My latest op-ed on Middle East Eye is somewhat a followup to the investigative piece I wrote for Beirut Syndrome a week before. I spent more time analyzing the greater socioeconomic and political context behind the landfill, as well as the need to organize against these plans, given that the Lebanese government's 'solution' to the garbage crisis will be a series of projects, that will begin to unravel starting with the Burj Hammoud landfill (as well as the Costa Brava landfill).
Below is an excerpt:
"At the end of the civil war in 1990, a development project called LINOR saw beaches north of Beirut, once known as the “golden beaches” for their pristine water and lush sands, turned into landfills.

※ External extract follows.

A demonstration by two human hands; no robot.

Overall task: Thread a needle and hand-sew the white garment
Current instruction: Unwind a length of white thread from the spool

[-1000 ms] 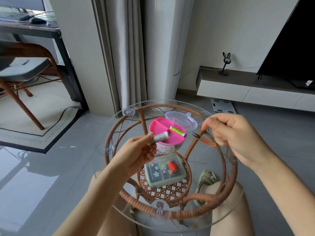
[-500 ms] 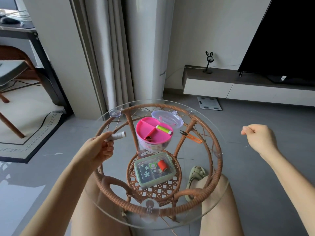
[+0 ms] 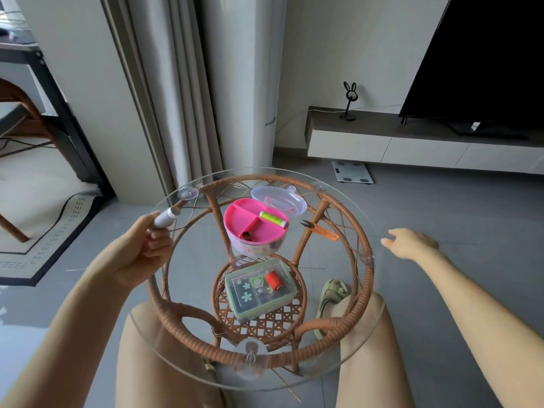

According to [Minister of Agriculture, Akram] Chehayeb, the Burj Hammoud landfill will be open for four years, and the local municipality will receive $25m a year in development money until it closes.
Of course, the municipality can use the annual cash injection whatever way it wants to, and it can choose to sell off the land to corporations if it wants.
Yet while overcrowded Burj Hammoud, historically an Armenian neighbourhood, but now home to Syrian refugees, migrant workers from Africa and South Asia and a small Kurdish population, could use more land for affordable housing or even public spaces, the municipality has not made even the slightest effort to see what their constituency needs.
All signs point to a solution that puts profit over people, let alone the environment."